EXERCISE BRIEF:
Everything in the listing below from the line containing "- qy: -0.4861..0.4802" through the line containing "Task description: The" must be repeated exactly; the remaining lines are not wanted.

SUPPLIED INFORMATION:
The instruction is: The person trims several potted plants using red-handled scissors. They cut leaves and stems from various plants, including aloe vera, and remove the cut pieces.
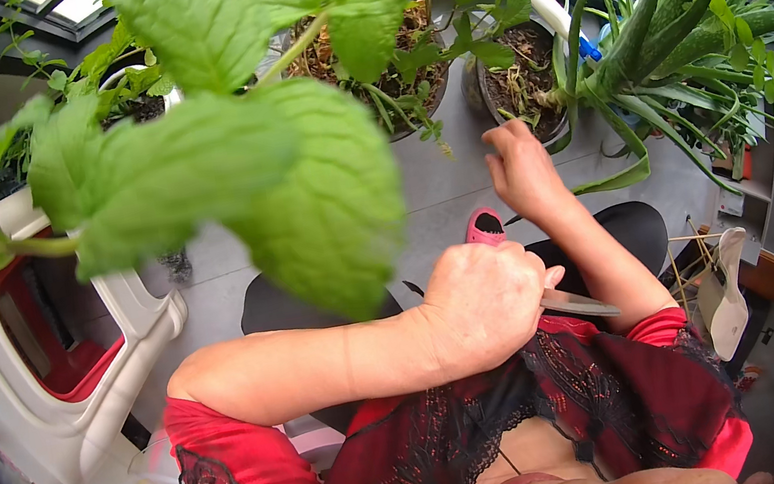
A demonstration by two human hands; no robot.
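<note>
My left hand (486,294) is closed in a fist in front of my chest. A pointed metal blade (579,303) sticks out of its thumb side; the handle is hidden in the fist. My right hand (524,171) is raised ahead, fingers loosely bent and thumb apart, with nothing visible between them. Just beyond its fingertips in the view is a pot of soil (521,80) with an aloe plant (666,38). Large toothed green leaves (316,177) on a thick stem (46,246) hang close to the camera, blurred, covering much of the upper left.
A second pot (436,93) with dry plant litter stands at the back, partly behind leaves. At the left is a white plastic stool (146,303) with a red object inside. A shelf unit (757,183) stands at the right, a pale cloth item (726,295) before it. Grey tiles (438,181) form the floor.
</note>
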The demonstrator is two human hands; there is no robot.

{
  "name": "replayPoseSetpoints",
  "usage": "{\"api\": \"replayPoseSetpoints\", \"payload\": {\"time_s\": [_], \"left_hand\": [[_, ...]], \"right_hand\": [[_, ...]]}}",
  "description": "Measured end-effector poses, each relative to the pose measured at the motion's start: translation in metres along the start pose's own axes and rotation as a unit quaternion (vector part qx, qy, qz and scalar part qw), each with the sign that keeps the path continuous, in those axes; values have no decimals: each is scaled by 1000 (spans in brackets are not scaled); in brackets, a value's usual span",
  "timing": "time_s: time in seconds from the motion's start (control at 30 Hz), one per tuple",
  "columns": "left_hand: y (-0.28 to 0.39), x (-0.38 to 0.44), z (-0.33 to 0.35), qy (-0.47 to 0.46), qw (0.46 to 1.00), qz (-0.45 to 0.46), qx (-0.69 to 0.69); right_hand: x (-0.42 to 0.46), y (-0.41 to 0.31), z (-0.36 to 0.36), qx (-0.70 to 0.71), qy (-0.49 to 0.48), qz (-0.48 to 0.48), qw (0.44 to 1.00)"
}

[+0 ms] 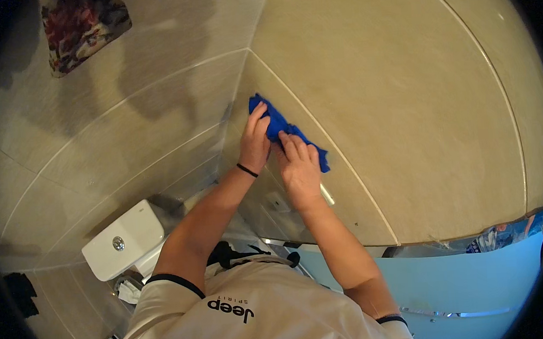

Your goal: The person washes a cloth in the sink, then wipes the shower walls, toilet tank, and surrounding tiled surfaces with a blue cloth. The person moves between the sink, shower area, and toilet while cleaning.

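A crumpled blue cloth (275, 120) lies against the beige tiled wall (389, 106), just below a pale grout line and near the room corner. My left hand (255, 145), with a black band at the wrist, holds the cloth's upper left part under its fingers. Close beside it, my right hand (301, 172) grips the lower right part, fingers pointing up the wall. The cloth's far right end sticks out past my right fingers. Part of the cloth is hidden beneath both hands.
A white toilet cistern (124, 241) with a round flush button stands at lower left, beside a bin (128, 290) holding white tissue. A floral-patterned piece (83, 32) is at upper left. Bluish panels (441, 280) with a metal rail lie at lower right. A wall plate (278, 202) sits below my hands.
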State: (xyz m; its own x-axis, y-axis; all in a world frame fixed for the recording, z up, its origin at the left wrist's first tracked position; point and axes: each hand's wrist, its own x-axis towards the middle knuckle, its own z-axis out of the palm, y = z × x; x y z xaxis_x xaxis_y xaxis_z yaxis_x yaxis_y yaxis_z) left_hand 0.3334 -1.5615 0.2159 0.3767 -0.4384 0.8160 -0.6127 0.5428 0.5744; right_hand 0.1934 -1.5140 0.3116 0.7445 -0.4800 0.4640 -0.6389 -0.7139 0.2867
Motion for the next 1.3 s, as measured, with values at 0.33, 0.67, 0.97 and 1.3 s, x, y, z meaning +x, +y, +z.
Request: {"api": "replayPoseSetpoints", "payload": {"time_s": [0.33, 0.67, 0.97, 1.3], "left_hand": [[-27, 78, -32, 14, 999, 34, -18], [-110, -94, -8, -76, 971, -220, 55], [-13, 14, -29, -48, 995, -68, -57], [-14, -92, -8, -137, 976, -159, -55]], "right_hand": [[75, -8, -2, 52, 91, 5, 995], [10, -27, 134, -77, -142, -126, 979], [30, -6, -3, 37, 21, -8, 999], [-41, -5, 15, 54, -89, 18, 994]]}}
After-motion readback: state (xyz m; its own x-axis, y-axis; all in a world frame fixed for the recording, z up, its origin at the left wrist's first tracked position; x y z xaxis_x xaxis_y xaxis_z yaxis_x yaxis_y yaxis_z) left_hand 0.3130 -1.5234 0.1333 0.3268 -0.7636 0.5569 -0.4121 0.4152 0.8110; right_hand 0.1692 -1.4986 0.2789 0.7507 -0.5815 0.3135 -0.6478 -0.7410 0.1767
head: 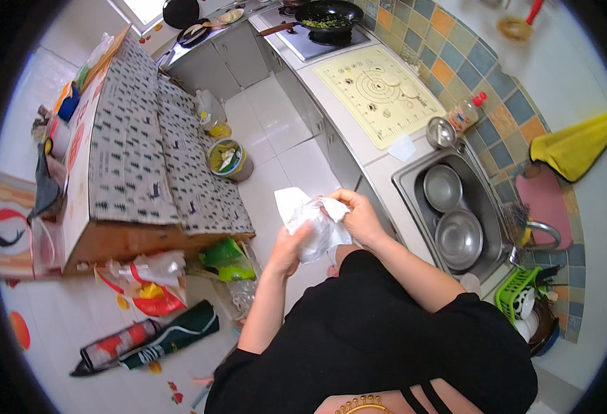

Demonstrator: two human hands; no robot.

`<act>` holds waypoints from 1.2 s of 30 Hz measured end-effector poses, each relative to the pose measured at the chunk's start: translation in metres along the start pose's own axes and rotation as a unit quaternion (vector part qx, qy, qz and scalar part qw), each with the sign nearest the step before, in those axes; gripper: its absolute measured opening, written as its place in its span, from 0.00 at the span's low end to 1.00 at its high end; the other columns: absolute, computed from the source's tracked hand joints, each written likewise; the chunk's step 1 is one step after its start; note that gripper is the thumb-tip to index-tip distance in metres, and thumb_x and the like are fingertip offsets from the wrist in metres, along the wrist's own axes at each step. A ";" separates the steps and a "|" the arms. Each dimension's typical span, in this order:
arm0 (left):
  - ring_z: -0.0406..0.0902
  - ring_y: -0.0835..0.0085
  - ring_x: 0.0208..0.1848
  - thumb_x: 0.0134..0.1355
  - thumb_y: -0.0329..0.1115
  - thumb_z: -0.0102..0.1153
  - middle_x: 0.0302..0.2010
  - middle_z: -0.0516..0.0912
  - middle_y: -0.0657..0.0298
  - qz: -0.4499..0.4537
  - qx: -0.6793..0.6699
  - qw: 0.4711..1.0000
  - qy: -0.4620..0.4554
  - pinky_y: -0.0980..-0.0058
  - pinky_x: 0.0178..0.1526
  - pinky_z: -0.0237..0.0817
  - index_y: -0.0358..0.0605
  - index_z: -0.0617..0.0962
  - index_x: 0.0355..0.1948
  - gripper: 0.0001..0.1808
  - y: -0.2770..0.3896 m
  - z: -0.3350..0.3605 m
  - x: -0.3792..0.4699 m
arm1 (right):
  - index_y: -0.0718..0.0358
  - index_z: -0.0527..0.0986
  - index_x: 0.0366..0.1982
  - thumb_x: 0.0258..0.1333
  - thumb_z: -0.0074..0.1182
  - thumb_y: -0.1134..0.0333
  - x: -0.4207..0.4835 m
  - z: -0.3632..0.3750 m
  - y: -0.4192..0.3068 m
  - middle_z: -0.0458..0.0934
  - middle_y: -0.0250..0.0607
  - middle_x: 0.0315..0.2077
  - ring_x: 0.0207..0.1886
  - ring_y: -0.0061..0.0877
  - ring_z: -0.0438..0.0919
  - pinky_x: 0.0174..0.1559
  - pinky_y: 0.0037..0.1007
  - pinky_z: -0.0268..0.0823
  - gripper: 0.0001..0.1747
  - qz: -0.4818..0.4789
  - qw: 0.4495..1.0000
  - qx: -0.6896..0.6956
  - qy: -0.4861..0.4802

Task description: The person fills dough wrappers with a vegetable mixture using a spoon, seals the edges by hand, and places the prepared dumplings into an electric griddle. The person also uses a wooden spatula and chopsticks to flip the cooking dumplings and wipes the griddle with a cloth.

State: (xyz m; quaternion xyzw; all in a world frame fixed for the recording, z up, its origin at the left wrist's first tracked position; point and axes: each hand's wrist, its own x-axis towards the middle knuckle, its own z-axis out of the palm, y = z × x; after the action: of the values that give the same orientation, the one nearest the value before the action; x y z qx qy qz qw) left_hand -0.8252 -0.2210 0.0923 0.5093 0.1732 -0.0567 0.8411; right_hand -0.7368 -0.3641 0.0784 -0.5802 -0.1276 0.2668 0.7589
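Note:
Both hands meet in front of my body, above the tiled floor, around a crumpled white paper towel or thin cloth (316, 227). My left hand (290, 246) grips its lower left side, the thumb lying over it. At the upper right edge, my right hand (356, 212) pinches the same white piece, fingers bent. Whether anything is wrapped inside cannot be seen. To the right, a steel sink (404, 181) holds two metal bowls (458, 239). A cream silicone baking mat (355, 98) with thin pale rounds on it lies on the counter, a white sheet (401, 148) by its near corner.
A wok (329, 20) with chopped greens stands on the gas stove (303, 44). A waste bin (244, 168) and oil bottle (219, 129) are on the floor beside a cloth-covered cabinet (127, 155). A metal cup (441, 132) and green dish rack (513, 292) flank the sink.

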 end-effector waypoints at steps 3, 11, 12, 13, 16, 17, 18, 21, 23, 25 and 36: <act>0.72 0.74 0.50 0.60 0.39 0.57 0.49 0.75 0.61 0.011 0.061 0.998 -0.011 0.74 0.52 0.64 0.36 0.70 0.54 0.25 0.027 -0.006 0.057 | 0.66 0.78 0.35 0.51 0.58 0.74 0.056 -0.007 -0.009 0.79 0.32 0.31 0.37 0.16 0.75 0.41 0.20 0.67 0.07 -0.007 0.999 -0.016 0.030; 0.74 0.79 0.41 0.65 0.43 0.52 0.41 0.80 0.63 0.058 0.153 0.984 0.071 0.79 0.43 0.66 0.34 0.77 0.46 0.20 0.128 -0.059 0.199 | 0.71 0.75 0.37 0.63 0.48 0.64 0.234 -0.007 -0.045 0.79 0.36 0.30 0.32 0.15 0.76 0.34 0.20 0.68 0.14 0.039 0.999 0.019 0.017; 0.75 0.80 0.37 0.64 0.43 0.54 0.36 0.81 0.64 0.059 0.142 0.985 0.079 0.80 0.40 0.66 0.33 0.79 0.42 0.19 0.139 -0.068 0.215 | 0.70 0.75 0.36 0.63 0.48 0.62 0.255 -0.001 -0.049 0.79 0.34 0.27 0.30 0.15 0.75 0.32 0.20 0.68 0.16 0.030 0.999 -0.001 0.029; 0.75 0.81 0.34 0.62 0.42 0.56 0.33 0.82 0.65 0.058 0.128 0.984 0.111 0.81 0.38 0.66 0.32 0.80 0.39 0.19 0.155 -0.072 0.229 | 0.70 0.75 0.36 0.63 0.48 0.62 0.277 0.001 -0.049 0.78 0.34 0.27 0.29 0.15 0.75 0.32 0.20 0.68 0.16 0.029 0.999 -0.027 0.015; 0.75 0.82 0.33 0.61 0.42 0.57 0.32 0.82 0.64 0.106 0.148 0.971 0.154 0.82 0.37 0.66 0.31 0.81 0.35 0.18 0.180 -0.102 0.265 | 0.70 0.75 0.34 0.62 0.50 0.59 0.341 0.018 -0.056 0.77 0.32 0.25 0.26 0.13 0.72 0.29 0.20 0.65 0.18 0.033 0.998 -0.046 -0.025; 0.74 0.82 0.33 0.63 0.43 0.56 0.32 0.82 0.64 0.113 0.149 0.965 0.183 0.82 0.37 0.66 0.32 0.81 0.36 0.20 0.188 -0.113 0.278 | 0.70 0.75 0.33 0.62 0.50 0.59 0.362 0.023 -0.056 0.77 0.32 0.25 0.26 0.13 0.72 0.29 0.20 0.65 0.18 0.045 0.996 -0.066 -0.039; 0.74 0.82 0.33 0.63 0.45 0.54 0.32 0.82 0.64 0.118 0.144 0.962 0.202 0.81 0.38 0.66 0.32 0.81 0.36 0.21 0.196 -0.126 0.291 | 0.69 0.75 0.33 0.61 0.51 0.59 0.383 0.029 -0.056 0.77 0.32 0.25 0.26 0.13 0.72 0.30 0.20 0.65 0.17 0.055 0.994 -0.083 -0.054; 0.76 0.79 0.38 0.66 0.46 0.49 0.38 0.81 0.62 0.088 0.056 0.969 0.224 0.80 0.41 0.66 0.32 0.78 0.42 0.23 0.218 -0.175 0.336 | 0.69 0.75 0.34 0.58 0.54 0.61 0.449 0.044 -0.052 0.77 0.32 0.25 0.28 0.13 0.72 0.32 0.19 0.65 0.15 0.041 0.992 -0.084 -0.084; 0.76 0.77 0.41 0.66 0.43 0.49 0.43 0.80 0.59 0.102 -0.014 0.971 0.214 0.78 0.45 0.66 0.31 0.75 0.47 0.21 0.242 -0.199 0.370 | 0.68 0.74 0.35 0.56 0.56 0.63 0.496 0.055 -0.046 0.78 0.32 0.26 0.30 0.14 0.73 0.33 0.19 0.65 0.14 0.015 0.993 -0.066 -0.093; 0.76 0.75 0.43 0.66 0.40 0.49 0.45 0.79 0.58 0.096 0.004 0.975 0.201 0.77 0.47 0.66 0.31 0.73 0.49 0.20 0.272 -0.224 0.400 | 0.67 0.73 0.37 0.55 0.57 0.63 0.539 0.069 -0.052 0.79 0.34 0.29 0.31 0.14 0.74 0.34 0.19 0.65 0.14 0.064 0.993 -0.051 -0.079; 0.71 0.86 0.27 0.58 0.26 0.38 0.30 0.78 0.67 0.011 0.052 0.999 0.009 0.88 0.27 0.61 0.37 0.79 0.36 0.15 0.436 -0.384 0.553 | 0.59 0.72 0.23 0.55 0.44 0.76 0.780 0.127 -0.059 0.71 0.24 0.25 0.31 0.14 0.68 0.37 0.18 0.60 0.08 0.085 0.984 0.059 -0.143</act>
State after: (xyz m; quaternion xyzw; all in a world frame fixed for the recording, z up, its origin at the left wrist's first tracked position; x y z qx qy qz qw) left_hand -0.2797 0.3673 0.1024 0.5546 0.1720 -0.0518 0.8125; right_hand -0.1417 0.1597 0.0813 -0.4995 -0.1689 0.4173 0.7402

SOLUTION BELOW:
  - qy: -0.4861..0.4802

Task description: The person fills dough wrappers with a vegetable mixture using a spoon, seals the edges by hand, and places the prepared dumplings into an electric griddle. The person also uses a wooden spatula and chopsticks to flip the cooking dumplings and wipes the griddle with a cloth.

With the output given, the exercise is complete.